I have for many years kept a pad and pencil next to my lathe - its indeed comforting to read that others do it too, because I thought it was just me and an idiocyncratic a sign of the early onset of dementia! It is indeed comforting to know that others do it too!
So, many thanks for your postings kind sirs! Your advice is most welcome.
Cheerio!
Steamboat Willie
PS Roberto - I like your beam engine picture on your name plate! Any chance of an extra photo or two?


----------



## steamboat willie (Sep 9, 2012)

Thanks also Paul for that advice - to use a steel plate not only as a sacrificial plate but also as a mounting plate. 
Just the sort of practical advice I was after!
Steamboat Willie.


----------



## Ken I (Sep 10, 2012)

Following on from Brian's comments - I also have an adaptor plate which can hold my lathe's 3 & 4 jaw chucks - this is convenient in that I can take the work directly from one to the other.
Mine does not have an exact location (clearance holes) and has to be clocked.




















Regards,

Ken


----------



## prof65 (Sep 10, 2012)

Hi Willie

MDF is good for sacrifical plates but tends to expand rapidly if it came in contact with water, oil or other liquid substances, so you need to avoid cutting fluid.

This is a pic of my wood beam engine with a better resolution (sorry for the quality, but this is the best I can do with my cheap digital camera). You can find the plans here (#1 on the list):

http://www.john-tom.com/html/ElmersEngines.html

Roberto


----------



## kvom (Sep 10, 2012)

I too put a 3-jaw chuck on my rotab, but one with 2-piece jaws.  With aluminum soft jaws in place, I mill a pocket for the diameter I need, and then can accurately remove and replace the work.


----------



## steamboat willie (Sep 10, 2012)

Ken I, 
Many thanks for the trouble that you have taken to photograph and post the method of mounting a rotary table onto a milling  machine bed. Your photos have answered most of my queries. One query still remains, and it is this: The rear register on the back face of the rotary table (the 'T' shaped slot) is essential to the effective mounting of the table on the mill. Why then is the depth of this indent only about 2mm? I know that it just has to hold it there, but 2mm seems very little to support the downward force to secure the mill to the table given the loads that it must handle against cutters and the like. It obviously works, but why so little purchase?  Also, in your first photo you show three horizontal umbrako bolts in the vertical face of the mounting bracket. What do these do/screw into please?
Many thanks again for your time and trouble - it has helped me enormously!
Cheerio!
Steamboat Willie.


----------



## rleete (Sep 10, 2012)

Prof65, that is lovely.  How about starting a build thread for it?  I am absolutely enthralled by beam engines.


----------



## Ken I (Sep 10, 2012)

Steamboat - 2mm may not seem like much but it would literally require tonnes to break it out and its only for location.

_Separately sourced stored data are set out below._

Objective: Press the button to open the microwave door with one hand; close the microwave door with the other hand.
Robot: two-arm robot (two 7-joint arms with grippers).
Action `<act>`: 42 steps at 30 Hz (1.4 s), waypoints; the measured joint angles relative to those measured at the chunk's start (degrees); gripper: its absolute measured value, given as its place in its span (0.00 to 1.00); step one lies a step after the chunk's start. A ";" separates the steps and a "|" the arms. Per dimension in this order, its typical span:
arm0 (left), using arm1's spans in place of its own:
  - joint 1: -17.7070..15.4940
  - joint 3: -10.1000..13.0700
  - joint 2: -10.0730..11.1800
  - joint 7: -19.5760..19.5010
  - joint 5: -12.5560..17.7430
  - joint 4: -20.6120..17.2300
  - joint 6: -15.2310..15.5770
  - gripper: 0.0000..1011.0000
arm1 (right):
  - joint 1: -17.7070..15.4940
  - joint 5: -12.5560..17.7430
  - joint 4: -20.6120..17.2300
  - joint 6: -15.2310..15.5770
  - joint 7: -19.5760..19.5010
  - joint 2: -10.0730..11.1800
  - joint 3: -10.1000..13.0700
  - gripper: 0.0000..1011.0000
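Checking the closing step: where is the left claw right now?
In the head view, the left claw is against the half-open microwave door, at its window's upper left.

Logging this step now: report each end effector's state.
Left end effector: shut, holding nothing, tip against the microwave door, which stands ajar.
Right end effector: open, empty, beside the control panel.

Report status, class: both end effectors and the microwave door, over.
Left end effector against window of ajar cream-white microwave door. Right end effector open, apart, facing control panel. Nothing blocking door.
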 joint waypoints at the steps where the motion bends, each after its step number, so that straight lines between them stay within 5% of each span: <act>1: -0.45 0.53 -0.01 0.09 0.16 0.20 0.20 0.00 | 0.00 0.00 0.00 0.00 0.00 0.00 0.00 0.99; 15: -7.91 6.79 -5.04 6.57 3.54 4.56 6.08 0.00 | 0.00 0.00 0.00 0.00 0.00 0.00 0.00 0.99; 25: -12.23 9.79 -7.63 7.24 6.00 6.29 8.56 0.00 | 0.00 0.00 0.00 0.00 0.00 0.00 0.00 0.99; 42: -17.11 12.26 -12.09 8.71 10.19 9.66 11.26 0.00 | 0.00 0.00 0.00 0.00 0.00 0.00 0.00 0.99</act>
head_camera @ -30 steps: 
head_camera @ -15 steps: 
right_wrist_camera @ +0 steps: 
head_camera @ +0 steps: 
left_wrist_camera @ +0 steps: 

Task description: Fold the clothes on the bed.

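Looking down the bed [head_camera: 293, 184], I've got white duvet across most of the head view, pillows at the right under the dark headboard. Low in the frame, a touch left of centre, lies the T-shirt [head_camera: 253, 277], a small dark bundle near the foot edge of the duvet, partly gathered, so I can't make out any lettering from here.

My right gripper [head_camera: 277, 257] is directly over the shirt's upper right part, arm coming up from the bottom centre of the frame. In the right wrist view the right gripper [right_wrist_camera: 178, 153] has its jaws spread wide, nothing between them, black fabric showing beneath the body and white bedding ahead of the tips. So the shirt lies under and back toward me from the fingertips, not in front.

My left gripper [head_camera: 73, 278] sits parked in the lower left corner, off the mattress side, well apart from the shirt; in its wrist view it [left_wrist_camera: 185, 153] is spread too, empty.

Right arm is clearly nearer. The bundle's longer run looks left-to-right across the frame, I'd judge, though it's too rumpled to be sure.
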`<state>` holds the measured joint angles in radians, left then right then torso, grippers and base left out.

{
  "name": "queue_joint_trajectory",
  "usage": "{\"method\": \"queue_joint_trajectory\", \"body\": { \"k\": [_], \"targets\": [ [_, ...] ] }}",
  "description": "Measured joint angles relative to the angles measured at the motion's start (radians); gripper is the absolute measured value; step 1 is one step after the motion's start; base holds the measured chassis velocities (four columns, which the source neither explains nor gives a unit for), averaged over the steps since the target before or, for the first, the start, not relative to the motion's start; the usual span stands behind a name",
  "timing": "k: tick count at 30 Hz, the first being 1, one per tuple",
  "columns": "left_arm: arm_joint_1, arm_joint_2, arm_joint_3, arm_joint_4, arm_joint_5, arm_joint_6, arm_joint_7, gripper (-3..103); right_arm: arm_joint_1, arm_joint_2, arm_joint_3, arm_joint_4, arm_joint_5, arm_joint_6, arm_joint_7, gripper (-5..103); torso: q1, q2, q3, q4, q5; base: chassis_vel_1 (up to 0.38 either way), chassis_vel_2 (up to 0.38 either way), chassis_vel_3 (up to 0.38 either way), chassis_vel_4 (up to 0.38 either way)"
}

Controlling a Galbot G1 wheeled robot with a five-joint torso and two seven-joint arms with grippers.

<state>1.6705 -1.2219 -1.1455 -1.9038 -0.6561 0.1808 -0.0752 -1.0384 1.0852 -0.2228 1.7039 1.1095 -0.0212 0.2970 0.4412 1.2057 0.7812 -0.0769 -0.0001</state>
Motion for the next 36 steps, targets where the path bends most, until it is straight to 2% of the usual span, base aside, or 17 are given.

The bracket I made was because the "T" slots in my minimill wouldn't work for the RT axis horizontal - the centre bolt goes into an existing M5 in the Vertex head - I drilled and tapped an additional two holes - maybe one would be enough but I prefered more.

I also made the tennons - the adaptor bracket acts as a squaring tennon as well. This allows me to slap it on the table and not have to bother clocking.

Just for reference I also milled the slot in the front for the foward clamp and also added two M8 holes which allows me to use the RT as a right angle plate when its flat on its back.

The photos are from previous posts that have vanished.

Here's a couple more :-





Some worked clamped on an MDF backing. 





Using the butt end as a right angle plate (didn't have one at the time).

Regards,
Ken


----------



## prof65 (Sep 10, 2012)

rleete said:


> Prof65, that is lovely.  How about starting a build thread for it?  I am absolutely enthralled by beam engines.



Hi Rleete

Sorry, I don't have any work-in-progress picture of this engine.
But another member here wrote a beautiful thread with lots of pics and tips:

http://www.homemodelenginemachinist.com/f31/wood-beam-engine-fabricated-sam-8508/

If you are thinking to build this engine I'm sure you never regret it.

Roberto


----------



## gus (Sep 10, 2012)

Hi Guys,
I am picking up new ideas to use my DIY Rotary Table. Bought a US$5.00 Worm & Wheel from a hardware shop that sells drives while in South China. Will use same to DIY Vertical Rotary Table with divider plates to cut small spur gears for clocks. Divider prints came from "Milling--A complete course by Harold Hall,UK.
Your sourcing/scrounging/borrowing/trading expertise required to buy gear cutters to cut small tooth gears.
Been reading up on making/grinding profiled single bit gear cutter.But my hand profle grinding is junk.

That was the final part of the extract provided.